I won't go into the specifics, but my
writing efforts have temporarily been detoured form my novel concept
to a short story concept (unrelated projects).
I am having a lot of fun with it, but I
was getting hung up on the ending (I'm not finished it yet, I just
don't necessarily write chronologically...). Conceptually I was fine
with what I wanted to do, but my executions were just not working for
me. I tinkered and tweaked it for much longer than I probably should
have and was still unhappy with it. I began to worry that it was
just a bad idea that no amount of rewriting would be able to correct
for.
I finally went to one of my best
sounding boards. I gave my wife a brief summary of the important
points on the ending concept and she said she didn't see any inherent
problems with it as a concept (please note my wife is very critical
of my writing, she does not pull punches or sugar coat things and I
adore her for this). While that was a relief to me it brought me
back to my execution being the problem.
Fortunately I remembered I've had
similar feeling about individual scenes from my novel project (Which
I clearly did not internalize enough or this would have come to me
sooner). And in those past circumstances I was able to find
something I liked through repeated attempts to write the scene anew.

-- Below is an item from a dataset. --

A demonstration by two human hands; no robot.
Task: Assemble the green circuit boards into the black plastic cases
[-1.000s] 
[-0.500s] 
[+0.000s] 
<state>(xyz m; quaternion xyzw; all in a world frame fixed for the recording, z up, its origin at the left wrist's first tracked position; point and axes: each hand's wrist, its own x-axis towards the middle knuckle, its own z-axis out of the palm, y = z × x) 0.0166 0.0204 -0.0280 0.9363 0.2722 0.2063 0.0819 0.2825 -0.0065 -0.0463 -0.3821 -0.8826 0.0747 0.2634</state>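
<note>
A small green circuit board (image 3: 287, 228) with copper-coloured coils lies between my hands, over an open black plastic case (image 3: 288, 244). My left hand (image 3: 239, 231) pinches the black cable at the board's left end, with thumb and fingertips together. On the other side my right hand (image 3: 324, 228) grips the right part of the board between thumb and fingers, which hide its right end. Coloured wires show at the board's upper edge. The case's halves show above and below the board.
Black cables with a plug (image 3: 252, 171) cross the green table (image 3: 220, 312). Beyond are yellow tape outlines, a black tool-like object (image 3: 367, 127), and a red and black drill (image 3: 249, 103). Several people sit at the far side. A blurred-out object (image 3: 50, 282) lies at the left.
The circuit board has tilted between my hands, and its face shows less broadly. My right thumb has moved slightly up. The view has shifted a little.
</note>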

Each time I would change something. Perhaps start the scene with a
different character speaking, or start with a description, or maybe
change the point of view. Each attempt being a different expression
of the same basic plot points.
As in the past, I finally hit upon one
that clicked with me. If I had to boil this experience down into a
quick lesson it would be: Sometimes you will have better results
completely starting over, multiple times if necessary, than tinkering
with something that just isn't working.